The witness was startled by the question. His mouth opened but nothing came out.

“Counting them up, are you?” put in Karp.

“Your Honor, I protest this badgering,” cried Waley.

“Mr. Karp, have a care!” growled Judge Peoples.

Karp voiced an apology and waited.

Bannock cleared his throat. “Mr. Rohbling is the only one.”

“The
only one!
” exclaimed Karp in mock amazement. “Do you tell us, sir, that the defendant is the
only
patient you have ever had that was facing a charge of murder and might have a powerful reason to prevaricate as to his symptoms?”

“Yes, but that’s—”

“Then, isn’t it true,” said Karp, lowering the pitch and lifting the volume of his voice so as to sound as much like the Lord of Hosts as possible, “that your testimony as to the defendant’s so-called disease, and his ability or inability to comport his conduct to the requirements of the law, is worth nothing? Zero?”

“No, no, my experience can be generalized to … the present case and, of course, I’m familiar with the literature—”

“The literature, I see,” said Karp, his tone contemptuous. “I have no further questions for this witness.”

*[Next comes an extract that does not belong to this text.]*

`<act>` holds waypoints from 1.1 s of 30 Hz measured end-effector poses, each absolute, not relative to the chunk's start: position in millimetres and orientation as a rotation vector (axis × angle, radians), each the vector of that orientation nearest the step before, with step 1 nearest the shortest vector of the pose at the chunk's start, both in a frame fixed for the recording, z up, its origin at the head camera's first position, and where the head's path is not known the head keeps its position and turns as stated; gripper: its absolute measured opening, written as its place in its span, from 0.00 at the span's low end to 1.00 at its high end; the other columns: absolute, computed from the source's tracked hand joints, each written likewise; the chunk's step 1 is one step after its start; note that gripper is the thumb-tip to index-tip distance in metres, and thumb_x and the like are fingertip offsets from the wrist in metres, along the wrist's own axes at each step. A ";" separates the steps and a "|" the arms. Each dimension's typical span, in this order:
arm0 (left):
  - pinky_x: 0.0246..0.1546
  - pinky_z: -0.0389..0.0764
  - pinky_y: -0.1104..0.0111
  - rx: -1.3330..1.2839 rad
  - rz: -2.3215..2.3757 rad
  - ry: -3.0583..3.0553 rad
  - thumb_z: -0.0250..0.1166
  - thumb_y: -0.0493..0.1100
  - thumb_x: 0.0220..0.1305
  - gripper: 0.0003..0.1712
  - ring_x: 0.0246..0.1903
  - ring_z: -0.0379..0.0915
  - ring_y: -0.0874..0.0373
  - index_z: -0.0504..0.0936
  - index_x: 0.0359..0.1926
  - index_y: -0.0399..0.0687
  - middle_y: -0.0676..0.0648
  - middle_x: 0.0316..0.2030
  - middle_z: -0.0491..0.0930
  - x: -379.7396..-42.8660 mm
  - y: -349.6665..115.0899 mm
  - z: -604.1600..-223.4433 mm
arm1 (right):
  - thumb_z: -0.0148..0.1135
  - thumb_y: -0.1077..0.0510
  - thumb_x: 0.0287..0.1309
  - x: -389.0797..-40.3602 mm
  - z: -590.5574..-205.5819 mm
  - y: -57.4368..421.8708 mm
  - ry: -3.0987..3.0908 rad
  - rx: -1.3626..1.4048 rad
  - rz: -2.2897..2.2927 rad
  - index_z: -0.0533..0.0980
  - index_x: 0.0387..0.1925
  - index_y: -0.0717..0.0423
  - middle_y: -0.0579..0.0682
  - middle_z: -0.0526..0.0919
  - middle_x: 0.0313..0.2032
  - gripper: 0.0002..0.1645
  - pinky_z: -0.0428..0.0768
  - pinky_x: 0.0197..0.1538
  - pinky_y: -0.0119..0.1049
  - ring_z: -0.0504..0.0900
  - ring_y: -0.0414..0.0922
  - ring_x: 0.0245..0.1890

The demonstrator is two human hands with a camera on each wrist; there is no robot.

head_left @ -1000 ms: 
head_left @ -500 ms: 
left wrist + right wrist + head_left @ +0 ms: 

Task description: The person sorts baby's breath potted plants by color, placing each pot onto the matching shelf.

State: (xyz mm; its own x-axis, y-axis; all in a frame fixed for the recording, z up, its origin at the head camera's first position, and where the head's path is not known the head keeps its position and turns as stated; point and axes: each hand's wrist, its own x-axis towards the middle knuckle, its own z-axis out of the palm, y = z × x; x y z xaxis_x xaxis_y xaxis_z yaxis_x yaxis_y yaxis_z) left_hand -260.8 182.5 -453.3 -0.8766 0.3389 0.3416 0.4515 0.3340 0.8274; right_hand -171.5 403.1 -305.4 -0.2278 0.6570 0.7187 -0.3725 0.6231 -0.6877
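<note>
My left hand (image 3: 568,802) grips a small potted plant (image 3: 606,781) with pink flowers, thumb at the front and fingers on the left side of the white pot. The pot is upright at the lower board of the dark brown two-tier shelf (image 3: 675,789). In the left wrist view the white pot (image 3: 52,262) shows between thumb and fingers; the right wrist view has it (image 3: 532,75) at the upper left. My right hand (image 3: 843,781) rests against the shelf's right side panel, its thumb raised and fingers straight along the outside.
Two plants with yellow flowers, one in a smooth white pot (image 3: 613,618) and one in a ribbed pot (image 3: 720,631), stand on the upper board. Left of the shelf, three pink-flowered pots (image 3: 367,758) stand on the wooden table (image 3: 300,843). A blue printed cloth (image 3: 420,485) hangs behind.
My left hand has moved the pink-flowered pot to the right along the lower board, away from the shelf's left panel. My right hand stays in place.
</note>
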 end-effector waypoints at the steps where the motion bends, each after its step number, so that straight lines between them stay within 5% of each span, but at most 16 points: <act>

Naturally, Waley rose for redirect, to repair the damage Karp had done to his star. Once again the jury was treated to a look inside Jonathan Rohbling’s skull, courtesy of Dr. Bannock. The on-again, off-again nature of his disease was explained as entirely consistent with paranoid schizophrenia. Mr. Rohbling was not going to attack a member of the jury because he was taking antipsychotic drugs. When he was taking these drugs, he was free of the violent impulses that characterized his disease. The drugs were uncertain in their influence, were they not? Of course. They even affected the same people differently at different times. Therefore, it was perfectly consistent with science that Mr. Rohbling could be a good little boy on a Thursday and a monster on Friday and a good little boy the following Monday. Of course, and this was delivered with a dose of psycho-speak equivalent to six hundred milligrams of Thorazine; the jury was stunned, gaping,
psyched
.

Nevertheless, Karp came right back on re-cross. Doctor, you contend that the defendant was not under the influence of his medication when he committed the murder? He was not. But he was drugged at your appointment before and your appointment afterward? Probably. Then a colloquy on the pharmacology of Navane, or thiothixene, its effects, the absurdity of assuming that its effects could be turned on and off like a lightbulb over the course of a long weekend. Karp had done his homework, or Collins had. He waved research reports. He quoted. Then the finale: Doctor, do you know of a single other case,
in the literature
, where a paranoid schizophrenic committed a violent act attributable to his disease and then appeared normal to a psychiatrist three days before and two days after that act? Answer the question. The answer was no. Thus Karp ran out the clock, which was, at least in part, the point. The judge halted the proceedings at five-thirty, which meant that Karp could start with a fresh jury when he presented his rebuttal witness the following day.